[Available data Boundary: Start]
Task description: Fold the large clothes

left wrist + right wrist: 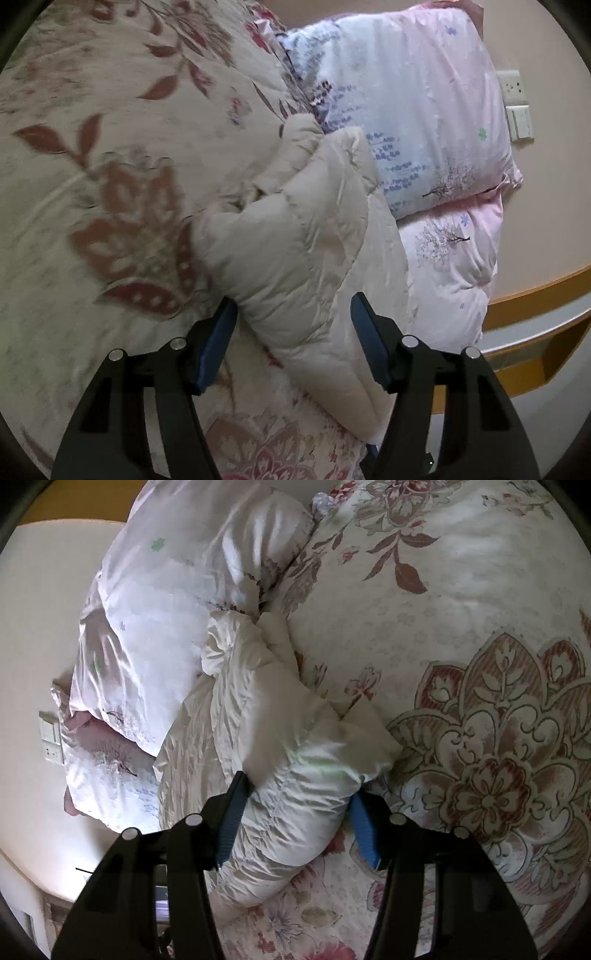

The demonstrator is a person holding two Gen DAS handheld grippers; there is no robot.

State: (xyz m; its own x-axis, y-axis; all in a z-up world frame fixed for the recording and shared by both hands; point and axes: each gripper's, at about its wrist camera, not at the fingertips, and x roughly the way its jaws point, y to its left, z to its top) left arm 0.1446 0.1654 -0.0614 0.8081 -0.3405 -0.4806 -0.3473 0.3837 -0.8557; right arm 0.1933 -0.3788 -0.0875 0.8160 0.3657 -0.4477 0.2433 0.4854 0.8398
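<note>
Your left view is showing a wooden bed frame [532, 295] at right; your right view is hiding it. The puffy jacket [295, 240] is lying on the floral bedspread [92, 184], stretching bottom to upper centre towards the pillows [406, 110]. Your left gripper [293, 343] is straddling it, pads apart; your right gripper [299, 823] is squeezing it [295, 768].

Black handheld grippers, blue pads
Left gripper [293, 321] and right gripper [301, 797]: 2 black slotted fingers each, silver round pins.

The left gripper [293, 317] straddles a cream padded jacket [295, 251] lying on a flowered bedspread [110, 155], its left blue pad touching the cloth, its right pad just clear, with two pink pillows [406, 103] farther right.
</note>
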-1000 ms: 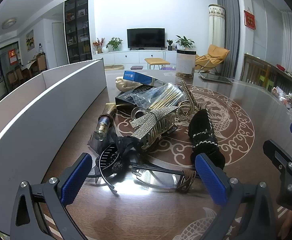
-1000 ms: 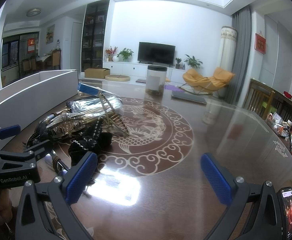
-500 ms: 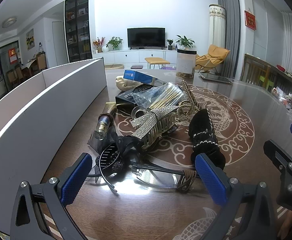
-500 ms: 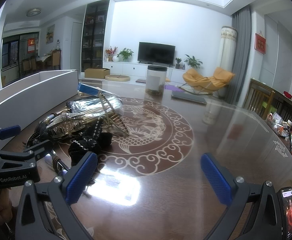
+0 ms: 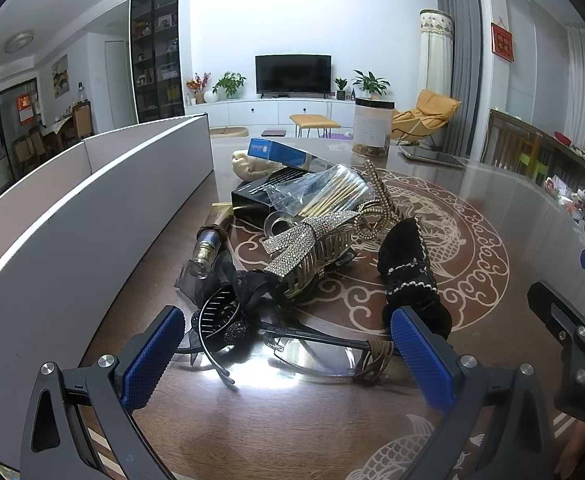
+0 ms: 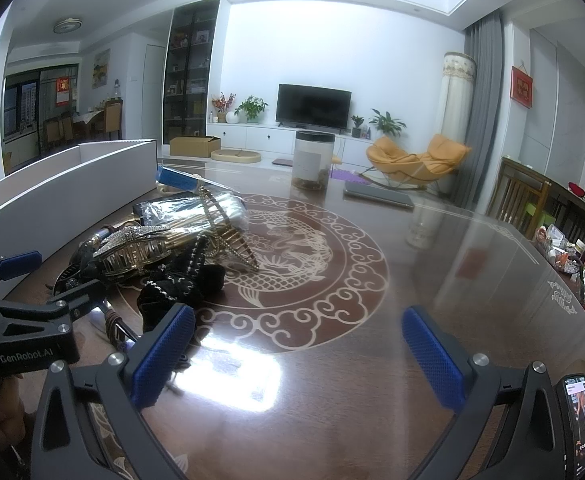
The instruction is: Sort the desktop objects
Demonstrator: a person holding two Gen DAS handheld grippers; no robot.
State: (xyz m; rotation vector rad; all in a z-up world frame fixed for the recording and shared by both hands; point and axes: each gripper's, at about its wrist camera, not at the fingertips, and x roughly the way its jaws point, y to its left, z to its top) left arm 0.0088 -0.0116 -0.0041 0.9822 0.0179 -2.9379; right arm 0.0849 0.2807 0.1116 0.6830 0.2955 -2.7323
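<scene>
The left gripper hovered low over the near end of the pile, its two blue pads wide apart and gripping nothing. The right gripper stood the same way, pads far apart, over bare table to the right of the pile.

Much of the pile was hard to read. The glasses lay nearest, between the left pads, but one temple end went behind the right pad and the lenses were lost in the lamp glare. The black headband was partly under a black lace piece whose shape I could not make out. The rhinestone hair claw sat on top in the middle, covering what was below it. The black velvet clip lay at the right, its near end behind the pad. Behind were the bag of cotton swabs, a black box half covered by it, and a blue box farther back. The white divider box ran along the left, cut off by the frame.

Compared with one second before, nothing had moved; both grippers kept their place and opening.
</scene>
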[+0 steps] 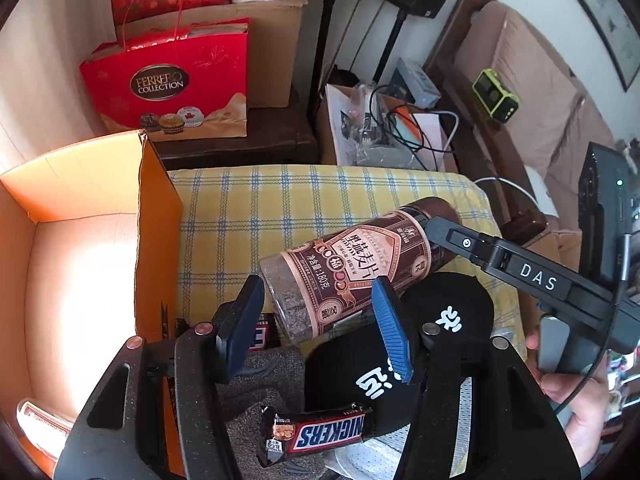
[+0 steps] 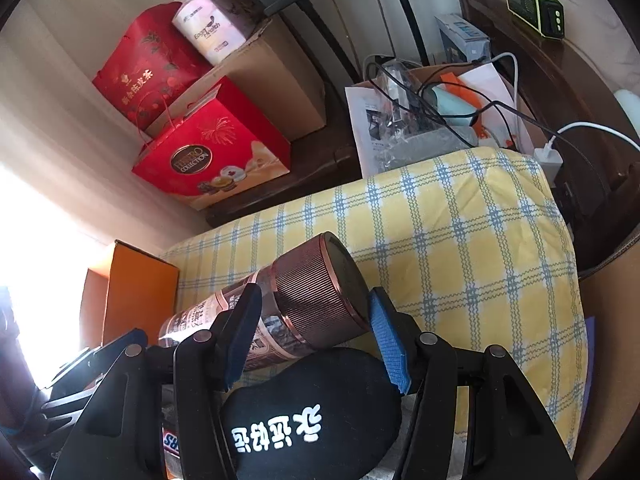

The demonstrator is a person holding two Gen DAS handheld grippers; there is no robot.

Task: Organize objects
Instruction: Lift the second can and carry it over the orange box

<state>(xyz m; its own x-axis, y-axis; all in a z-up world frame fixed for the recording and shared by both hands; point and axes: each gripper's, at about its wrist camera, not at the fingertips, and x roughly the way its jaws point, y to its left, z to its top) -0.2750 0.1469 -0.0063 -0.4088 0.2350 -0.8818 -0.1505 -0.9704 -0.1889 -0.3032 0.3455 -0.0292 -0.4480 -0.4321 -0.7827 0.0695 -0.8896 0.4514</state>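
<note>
The jar's [image 1: 344, 276] lid end is hidden behind the right gripper [image 1: 436, 232] in the left wrist view; in the right wrist view its base sits behind the left finger [image 2: 240, 332], so pad contact cannot be told. The cap [image 1: 400, 360] is partly covered by gripper frames. A second bar [image 1: 260, 332] shows only a sliver. The box's [image 1: 156, 216] floor is washed out by glare. The hand [image 1: 576, 404] is cut off at the edge.

Black left gripper [image 1: 316, 320] and right gripper [image 2: 312, 328], blue ribbed pads, silver screws.
</note>
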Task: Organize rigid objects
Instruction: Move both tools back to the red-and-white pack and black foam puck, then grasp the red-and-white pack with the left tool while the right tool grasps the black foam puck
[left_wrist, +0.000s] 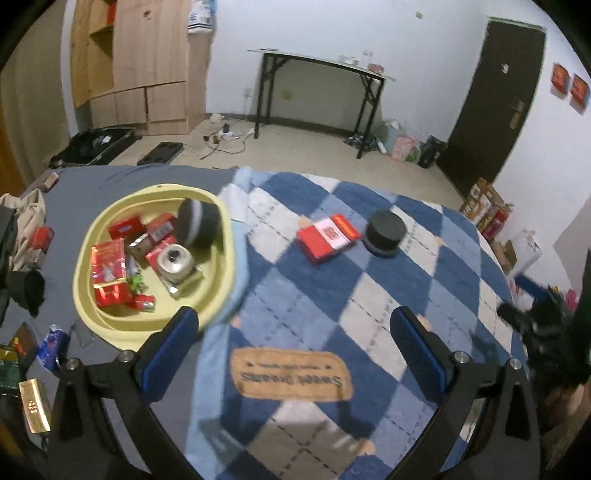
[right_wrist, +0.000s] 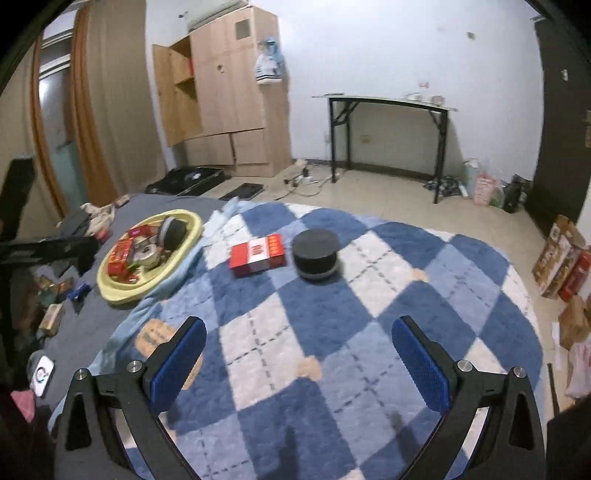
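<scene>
A red and white box (left_wrist: 328, 238) (right_wrist: 258, 254) and a black round puck-like jar (left_wrist: 385, 233) (right_wrist: 316, 254) lie side by side on the blue checked blanket (left_wrist: 332, 314) (right_wrist: 332, 332). A yellow basin (left_wrist: 86, 266) (right_wrist: 118, 291) to their left holds several red boxes, a silver tin (left_wrist: 176, 263) and a black round jar (left_wrist: 197, 222). My left gripper (left_wrist: 293, 345) is open and empty, hovering near the basin's front edge. My right gripper (right_wrist: 299, 354) is open and empty, over the blanket short of the box and jar.
Small boxes and clutter lie on the grey sheet left of the basin, including a gold box (left_wrist: 35, 406) and a blue packet (left_wrist: 51, 345). A sewn label (left_wrist: 290, 374) sits on the blanket. Cardboard boxes (right_wrist: 561, 258) stand on the floor at right.
</scene>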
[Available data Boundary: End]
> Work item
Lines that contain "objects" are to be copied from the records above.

> Completed exercise
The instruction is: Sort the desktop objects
Task: Organize objects
Task: Organize rigid objects

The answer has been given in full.